Data items
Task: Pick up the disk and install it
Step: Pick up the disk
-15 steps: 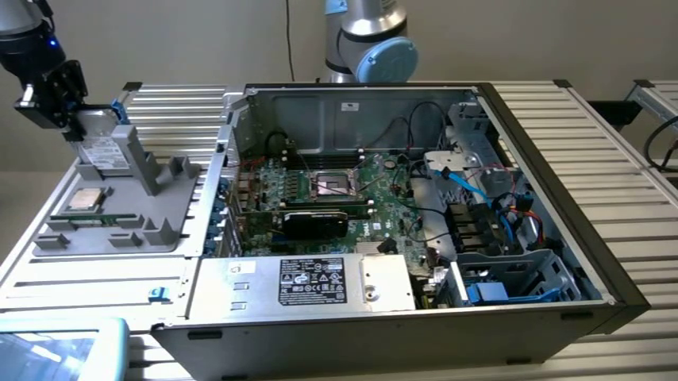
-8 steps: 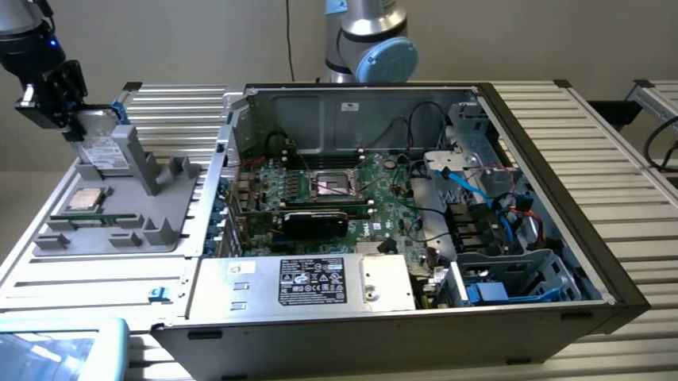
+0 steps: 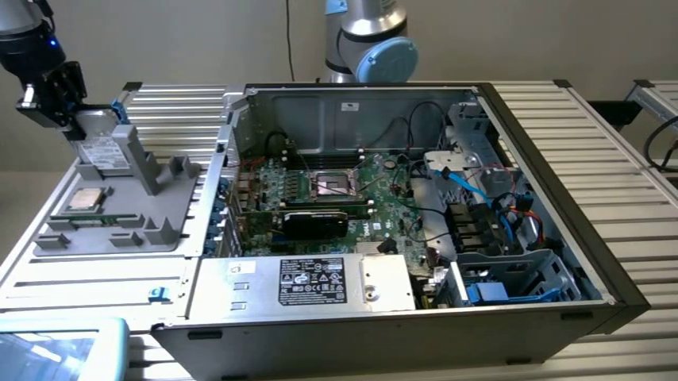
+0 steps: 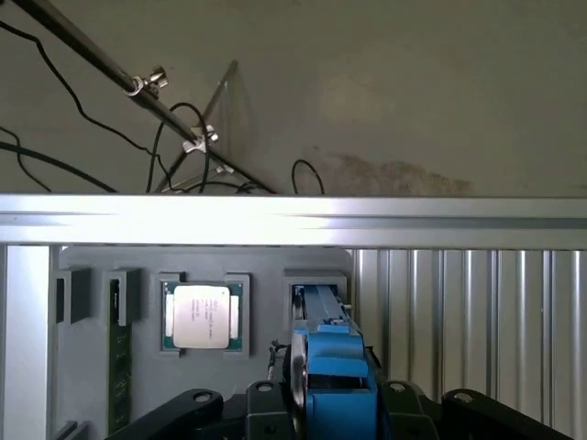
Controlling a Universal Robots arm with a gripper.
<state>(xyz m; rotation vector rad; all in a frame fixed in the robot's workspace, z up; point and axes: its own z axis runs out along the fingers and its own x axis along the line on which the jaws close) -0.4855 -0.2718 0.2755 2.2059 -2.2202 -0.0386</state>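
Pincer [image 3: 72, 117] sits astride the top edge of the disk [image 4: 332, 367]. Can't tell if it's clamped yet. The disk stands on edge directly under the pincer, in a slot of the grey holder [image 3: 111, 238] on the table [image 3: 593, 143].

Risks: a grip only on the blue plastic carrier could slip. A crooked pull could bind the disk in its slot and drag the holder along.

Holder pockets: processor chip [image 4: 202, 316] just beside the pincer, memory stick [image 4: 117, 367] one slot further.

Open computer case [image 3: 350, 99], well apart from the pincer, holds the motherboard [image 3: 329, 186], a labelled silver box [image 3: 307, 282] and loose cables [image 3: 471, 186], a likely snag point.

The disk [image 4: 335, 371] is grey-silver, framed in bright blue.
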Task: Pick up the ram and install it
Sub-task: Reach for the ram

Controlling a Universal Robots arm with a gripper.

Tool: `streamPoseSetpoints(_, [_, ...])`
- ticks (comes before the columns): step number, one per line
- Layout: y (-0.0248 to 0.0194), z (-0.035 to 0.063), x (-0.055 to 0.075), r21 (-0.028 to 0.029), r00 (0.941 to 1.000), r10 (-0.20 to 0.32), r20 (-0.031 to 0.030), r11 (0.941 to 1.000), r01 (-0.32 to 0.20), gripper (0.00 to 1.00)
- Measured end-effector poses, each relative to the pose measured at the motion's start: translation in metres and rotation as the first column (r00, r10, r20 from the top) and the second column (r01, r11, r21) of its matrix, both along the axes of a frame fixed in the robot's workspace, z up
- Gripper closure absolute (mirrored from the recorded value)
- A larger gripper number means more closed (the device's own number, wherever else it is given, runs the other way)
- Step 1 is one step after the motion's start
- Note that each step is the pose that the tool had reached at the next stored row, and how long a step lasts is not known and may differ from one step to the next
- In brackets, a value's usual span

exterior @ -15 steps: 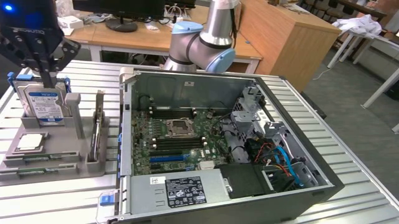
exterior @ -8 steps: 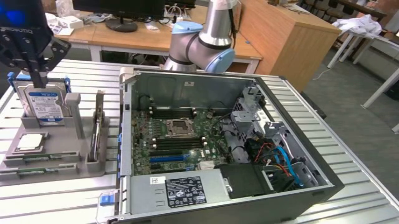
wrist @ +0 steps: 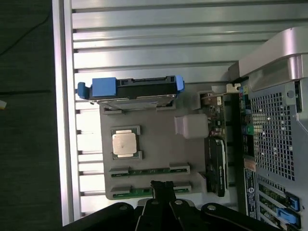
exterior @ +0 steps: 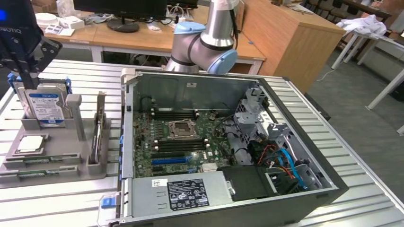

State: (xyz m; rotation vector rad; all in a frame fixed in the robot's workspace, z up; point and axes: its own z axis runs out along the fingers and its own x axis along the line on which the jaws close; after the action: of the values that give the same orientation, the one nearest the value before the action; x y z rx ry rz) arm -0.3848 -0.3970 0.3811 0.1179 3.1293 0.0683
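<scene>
Ribbed metal table (exterior: 353, 156) carries an open case (exterior: 315, 189) in the middle and a grey tray (exterior: 54, 168) on the exterior view's left, close to the table's edge. The tray's far side lies just beside the case wall, with a narrow strip of table between them. A drive (exterior: 44, 101) stands upright at the back of the tray. A CPU (exterior: 30, 144) lies flat in front of it, and a card (exterior: 98, 132) stands on edge along the side nearest the case.

The ram (wrist: 127, 193) lies flat in the slot along the tray's front edge. A second stick (wrist: 149, 171) lies parallel to it, between it and the CPU.

The gripper (wrist: 162, 187) hangs above the tray with its jaws together and nothing in them. In the wrist view its tips sit over the ram. Nothing stands over either stick, and bare table lies beyond the drive. Inside the case the black slots (exterior: 173, 114) lie uncovered, walled in on all sides.
</scene>
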Motion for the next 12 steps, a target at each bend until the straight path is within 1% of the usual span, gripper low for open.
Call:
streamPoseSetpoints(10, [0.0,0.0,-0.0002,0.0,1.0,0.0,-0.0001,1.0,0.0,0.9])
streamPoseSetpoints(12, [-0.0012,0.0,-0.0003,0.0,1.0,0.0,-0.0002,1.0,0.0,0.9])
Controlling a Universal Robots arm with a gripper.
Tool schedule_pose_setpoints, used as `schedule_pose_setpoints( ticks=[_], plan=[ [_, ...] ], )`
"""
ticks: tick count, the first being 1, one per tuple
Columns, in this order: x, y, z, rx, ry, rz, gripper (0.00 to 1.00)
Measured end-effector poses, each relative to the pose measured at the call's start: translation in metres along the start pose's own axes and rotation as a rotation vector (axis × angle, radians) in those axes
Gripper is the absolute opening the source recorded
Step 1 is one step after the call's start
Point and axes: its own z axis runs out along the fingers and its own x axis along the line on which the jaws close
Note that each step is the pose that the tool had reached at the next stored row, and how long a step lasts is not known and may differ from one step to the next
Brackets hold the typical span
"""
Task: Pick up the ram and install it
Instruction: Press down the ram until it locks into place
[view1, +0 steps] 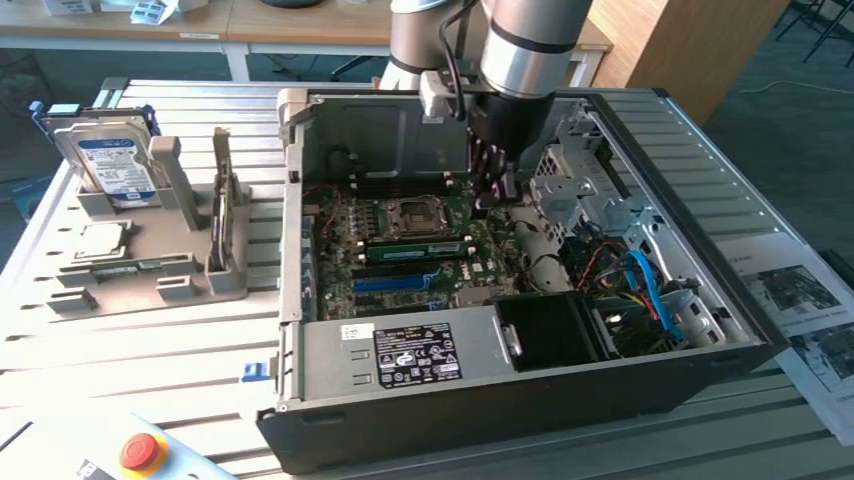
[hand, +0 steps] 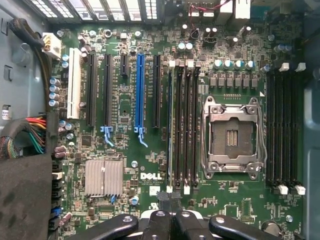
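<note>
A green ram stick (view1: 414, 250) sits in a memory slot of the motherboard (view1: 350, 222) inside the open computer case, just in front of the processor socket (view1: 407, 213). In the wrist view this ram (hand: 170, 130) shows edge-on in the slot farthest from the socket (hand: 232, 135). My gripper (view1: 491, 195) hangs inside the case above the board, near one end of that stick. Its black fingers (hand: 159, 220) are shut, and I see nothing between them. Another ram stick (view1: 222, 180) stands on edge in the grey fixture at the exterior view's left.
The grey fixture (view1: 147, 275) also carries a silver hard drive (view1: 114, 165) and a square processor chip (view1: 100, 240). Case walls (view1: 534, 400), a drive cage (view1: 574, 190) and cable bundles (view1: 647, 290) surround the board. A red stop button (view1: 140, 452) sits near the front.
</note>
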Motion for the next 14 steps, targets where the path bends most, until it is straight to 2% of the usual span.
schedule_pose_setpoints(
  ticks=[12,14],
  plan=[
    [-0.0001,-0.0001,0.0051,0.003,0.0,0.0,0.1],
    [-0.0001,-0.0001,0.0088,0.0078,0.0,0.0,0.1]
  ],
)
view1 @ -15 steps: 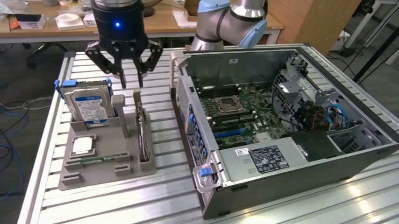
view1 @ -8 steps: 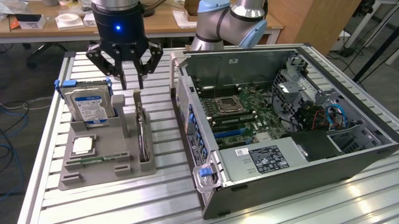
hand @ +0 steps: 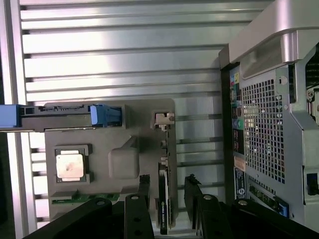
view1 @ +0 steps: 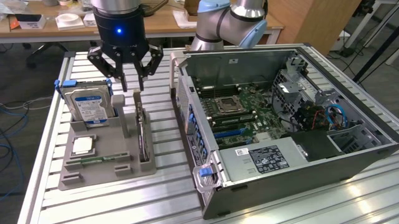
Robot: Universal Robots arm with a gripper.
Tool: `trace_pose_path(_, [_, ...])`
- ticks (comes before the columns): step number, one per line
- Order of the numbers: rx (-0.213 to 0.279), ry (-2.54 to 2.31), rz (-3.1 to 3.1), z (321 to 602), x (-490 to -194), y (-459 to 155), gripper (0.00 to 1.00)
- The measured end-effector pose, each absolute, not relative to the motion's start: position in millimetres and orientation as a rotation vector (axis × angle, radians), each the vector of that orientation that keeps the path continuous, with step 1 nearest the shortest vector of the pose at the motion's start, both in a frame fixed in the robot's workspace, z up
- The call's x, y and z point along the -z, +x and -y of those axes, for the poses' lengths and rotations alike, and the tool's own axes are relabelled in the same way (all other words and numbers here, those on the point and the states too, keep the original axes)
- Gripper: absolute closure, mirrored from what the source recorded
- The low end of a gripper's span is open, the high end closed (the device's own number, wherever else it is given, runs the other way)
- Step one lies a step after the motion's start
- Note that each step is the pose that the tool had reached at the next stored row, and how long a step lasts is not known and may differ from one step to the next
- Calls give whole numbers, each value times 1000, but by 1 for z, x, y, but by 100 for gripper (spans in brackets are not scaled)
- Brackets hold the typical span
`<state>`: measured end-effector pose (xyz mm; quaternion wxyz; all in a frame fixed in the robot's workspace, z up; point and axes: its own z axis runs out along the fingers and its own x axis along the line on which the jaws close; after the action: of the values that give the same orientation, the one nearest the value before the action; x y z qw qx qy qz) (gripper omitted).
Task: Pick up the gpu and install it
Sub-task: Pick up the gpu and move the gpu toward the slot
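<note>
Pincer (view1: 132,87) is held released over gpu (view1: 141,137), stood on edge in holder (view1: 93,175) at case's (view1: 281,189) 9 o'clock, likely for top grasping.

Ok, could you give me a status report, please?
gripper open, above the gpu; gpu upright in grey holder, not gripped; hard drive alongside, apart.

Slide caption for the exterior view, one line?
Open gripper hovers over the gpu standing edge-on in the gray holder, beside the open computer case.
</note>
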<state>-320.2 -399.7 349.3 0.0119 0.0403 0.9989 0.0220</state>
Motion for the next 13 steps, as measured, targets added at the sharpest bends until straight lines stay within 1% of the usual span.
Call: trace_pose_path(13, [-69,126,-3114,400,-340,-320,58])
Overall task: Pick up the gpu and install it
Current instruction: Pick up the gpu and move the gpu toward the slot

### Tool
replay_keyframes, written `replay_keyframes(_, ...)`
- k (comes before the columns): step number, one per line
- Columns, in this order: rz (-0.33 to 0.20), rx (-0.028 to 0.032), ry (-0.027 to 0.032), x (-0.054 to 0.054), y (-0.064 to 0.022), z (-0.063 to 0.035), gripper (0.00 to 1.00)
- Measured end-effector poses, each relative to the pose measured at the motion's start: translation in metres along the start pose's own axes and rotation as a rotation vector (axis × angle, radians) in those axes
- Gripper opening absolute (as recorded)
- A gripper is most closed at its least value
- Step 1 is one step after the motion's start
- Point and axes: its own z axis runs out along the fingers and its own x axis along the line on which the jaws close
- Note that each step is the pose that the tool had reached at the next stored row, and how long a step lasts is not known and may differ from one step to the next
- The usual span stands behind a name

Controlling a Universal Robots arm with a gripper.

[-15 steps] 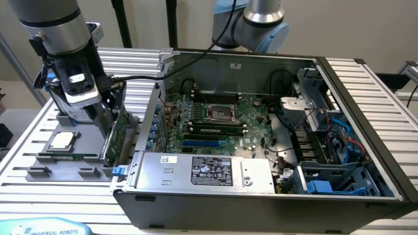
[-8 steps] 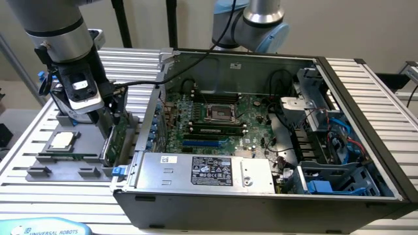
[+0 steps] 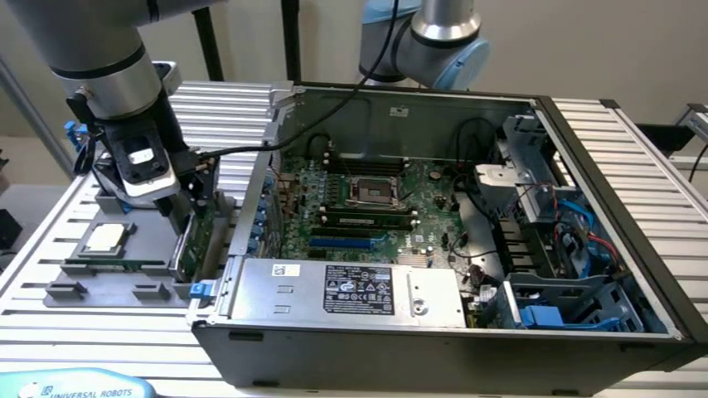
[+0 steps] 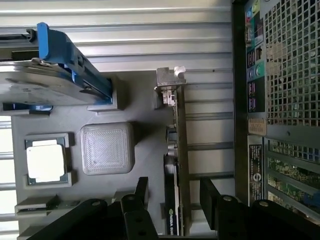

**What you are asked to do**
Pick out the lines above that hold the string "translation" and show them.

**Written answer**
- Measured end-effector poses, each relative to the pose measured at the motion's start: translation in metres and rotation as the first column (r00, r10, r20 from the top) and the second column (r01, r11, r21) of its matrix, both along the axes of a frame fixed in the robot's workspace, z up
Measured end-effector poses, each relative to the pose measured at the call's start: translation in metres along the start pose's own axes and rotation as a rotation vector (axis × angle, radians) in those axes
- Measured end-effector poses, each relative to the pose measured at the motion's start: translation in metres along the start pose's own axes and rotation as a rotation vector (axis × angle, radians) in those axes

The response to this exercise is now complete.